Like BIRN, caBIG chose the Globus Toolkit as its underlying grid technology, creating a web services network called “caGrid.” In order to handle the high degree of heterogeneity among the cancer research services they wished to interconnect, the developers of caBIG then had to undertake an extended and painstaking process of unifying the data models used by each of the services. For example, the concept of “blood pressure” appears in dozens of subtly different ways in the various clinical databases used by the cancer centers. One of the earliest tasks that caBIG took on was to unify all key concepts into a reference vocabulary and set of common data elements (the “VCDE”), using existing ontologies whenever possible, and creating new ones when necessary. To add a new resource to caGrid, its developers must ensure that their tool reads and writes data types that are already described by the VCDE; if the VCDE is missing a concept that they need, there is a standard submission and approval process for getting the new concept incorporated into the VCDE.

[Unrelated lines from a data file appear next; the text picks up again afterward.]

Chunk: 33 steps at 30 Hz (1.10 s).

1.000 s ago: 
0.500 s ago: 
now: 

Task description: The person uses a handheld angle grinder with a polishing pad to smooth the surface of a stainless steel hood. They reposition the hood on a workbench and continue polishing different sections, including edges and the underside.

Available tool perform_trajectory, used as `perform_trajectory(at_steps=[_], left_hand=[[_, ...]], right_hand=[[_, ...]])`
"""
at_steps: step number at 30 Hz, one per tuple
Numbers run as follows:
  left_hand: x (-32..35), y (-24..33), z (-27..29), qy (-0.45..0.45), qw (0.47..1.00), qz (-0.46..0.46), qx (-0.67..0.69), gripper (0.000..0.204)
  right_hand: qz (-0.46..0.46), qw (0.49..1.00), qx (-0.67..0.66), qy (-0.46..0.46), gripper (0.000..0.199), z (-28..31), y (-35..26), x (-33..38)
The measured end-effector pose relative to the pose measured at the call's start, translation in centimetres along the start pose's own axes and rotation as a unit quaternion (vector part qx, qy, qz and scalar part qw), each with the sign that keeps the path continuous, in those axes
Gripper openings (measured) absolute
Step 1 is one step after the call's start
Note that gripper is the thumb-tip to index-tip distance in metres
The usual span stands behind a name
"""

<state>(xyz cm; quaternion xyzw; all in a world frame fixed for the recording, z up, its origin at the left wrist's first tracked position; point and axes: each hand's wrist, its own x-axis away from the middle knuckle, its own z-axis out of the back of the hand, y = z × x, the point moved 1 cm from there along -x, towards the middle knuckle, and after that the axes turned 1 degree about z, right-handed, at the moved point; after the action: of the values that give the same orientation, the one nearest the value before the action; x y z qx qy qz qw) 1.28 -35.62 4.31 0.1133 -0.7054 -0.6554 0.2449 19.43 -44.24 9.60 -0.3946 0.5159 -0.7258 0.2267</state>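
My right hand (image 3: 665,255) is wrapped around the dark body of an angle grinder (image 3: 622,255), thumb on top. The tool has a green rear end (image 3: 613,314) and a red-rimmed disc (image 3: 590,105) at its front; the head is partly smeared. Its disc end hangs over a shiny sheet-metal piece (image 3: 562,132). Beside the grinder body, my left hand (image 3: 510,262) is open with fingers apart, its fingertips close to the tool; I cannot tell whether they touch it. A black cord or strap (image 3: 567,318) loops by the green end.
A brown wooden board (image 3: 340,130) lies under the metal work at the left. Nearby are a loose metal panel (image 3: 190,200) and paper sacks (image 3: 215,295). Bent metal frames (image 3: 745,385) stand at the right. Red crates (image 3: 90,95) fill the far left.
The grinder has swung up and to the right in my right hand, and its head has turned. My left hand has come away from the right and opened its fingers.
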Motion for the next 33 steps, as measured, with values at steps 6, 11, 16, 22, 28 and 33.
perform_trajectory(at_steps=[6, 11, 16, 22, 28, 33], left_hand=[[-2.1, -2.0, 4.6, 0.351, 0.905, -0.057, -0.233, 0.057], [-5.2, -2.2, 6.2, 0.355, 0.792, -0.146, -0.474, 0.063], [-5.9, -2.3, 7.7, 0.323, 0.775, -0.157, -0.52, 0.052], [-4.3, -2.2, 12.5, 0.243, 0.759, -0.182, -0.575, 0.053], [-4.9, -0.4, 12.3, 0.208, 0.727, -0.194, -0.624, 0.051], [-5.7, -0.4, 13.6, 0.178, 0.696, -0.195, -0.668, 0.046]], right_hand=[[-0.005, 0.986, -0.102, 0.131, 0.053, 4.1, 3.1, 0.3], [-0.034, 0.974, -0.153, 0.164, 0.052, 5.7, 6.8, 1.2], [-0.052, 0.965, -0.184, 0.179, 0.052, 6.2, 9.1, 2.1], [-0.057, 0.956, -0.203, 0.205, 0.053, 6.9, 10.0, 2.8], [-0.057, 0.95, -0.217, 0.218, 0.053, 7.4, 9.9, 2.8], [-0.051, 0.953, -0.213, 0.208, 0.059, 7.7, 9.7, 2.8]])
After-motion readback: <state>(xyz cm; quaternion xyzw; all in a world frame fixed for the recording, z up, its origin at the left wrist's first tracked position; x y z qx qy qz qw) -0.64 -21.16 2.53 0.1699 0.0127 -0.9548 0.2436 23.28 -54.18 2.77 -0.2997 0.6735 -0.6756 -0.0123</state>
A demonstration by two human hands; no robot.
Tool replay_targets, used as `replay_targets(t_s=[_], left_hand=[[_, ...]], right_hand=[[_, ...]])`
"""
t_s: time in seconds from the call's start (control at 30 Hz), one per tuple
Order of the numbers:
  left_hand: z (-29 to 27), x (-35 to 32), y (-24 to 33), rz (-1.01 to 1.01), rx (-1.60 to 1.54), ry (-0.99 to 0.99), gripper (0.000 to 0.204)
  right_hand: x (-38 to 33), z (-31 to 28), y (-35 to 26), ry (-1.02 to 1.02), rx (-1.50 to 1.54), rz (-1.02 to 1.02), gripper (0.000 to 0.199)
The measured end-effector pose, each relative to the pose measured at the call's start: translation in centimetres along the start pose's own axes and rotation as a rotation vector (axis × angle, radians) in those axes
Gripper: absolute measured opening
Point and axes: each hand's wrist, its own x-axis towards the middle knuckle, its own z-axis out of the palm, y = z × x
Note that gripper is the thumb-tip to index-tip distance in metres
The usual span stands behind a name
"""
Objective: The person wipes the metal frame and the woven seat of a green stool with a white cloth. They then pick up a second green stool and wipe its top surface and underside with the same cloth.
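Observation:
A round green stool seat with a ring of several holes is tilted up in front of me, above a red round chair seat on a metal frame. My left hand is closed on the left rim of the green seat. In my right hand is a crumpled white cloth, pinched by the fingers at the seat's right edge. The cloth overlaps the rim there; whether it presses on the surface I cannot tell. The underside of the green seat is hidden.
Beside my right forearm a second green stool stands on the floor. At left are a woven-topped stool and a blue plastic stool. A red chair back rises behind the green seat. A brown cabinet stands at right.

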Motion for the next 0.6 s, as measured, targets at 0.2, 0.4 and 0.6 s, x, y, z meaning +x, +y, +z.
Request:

Currently caBIG supports over 40 software tools, most of which interoperate with each other at some level. For example, the clinical trial data collection system, called C3D, stores surgical pathology reports on tumor specimens. These reports can then be read by a text information extraction system called caTIES and converted into a standardized format that describes the type and characteristics of the tumor. It is then possible to associate this histopathology information with gene expression profiles that are captured and stored in caBIG’s microarray database, caArray, and finally analyzed for expression signatures that correlate with tumor type or grade using the genePattern tool mentioned earlier. The Taverna workflow management tool described earlier has also recently been ported to work with caBIG, allowing researchers to discover and interconnect caBIG data and compute services using an intuitive graphical user interface.
Although the caBIG and BIRN grids both use the Globus Toolkit and share many ontologies, they cannot yet interoperate with each other due to different design decisions, particularly with regard to how services are registered and discovered. In principle, this obstacle can be overcome with technical gymnastics.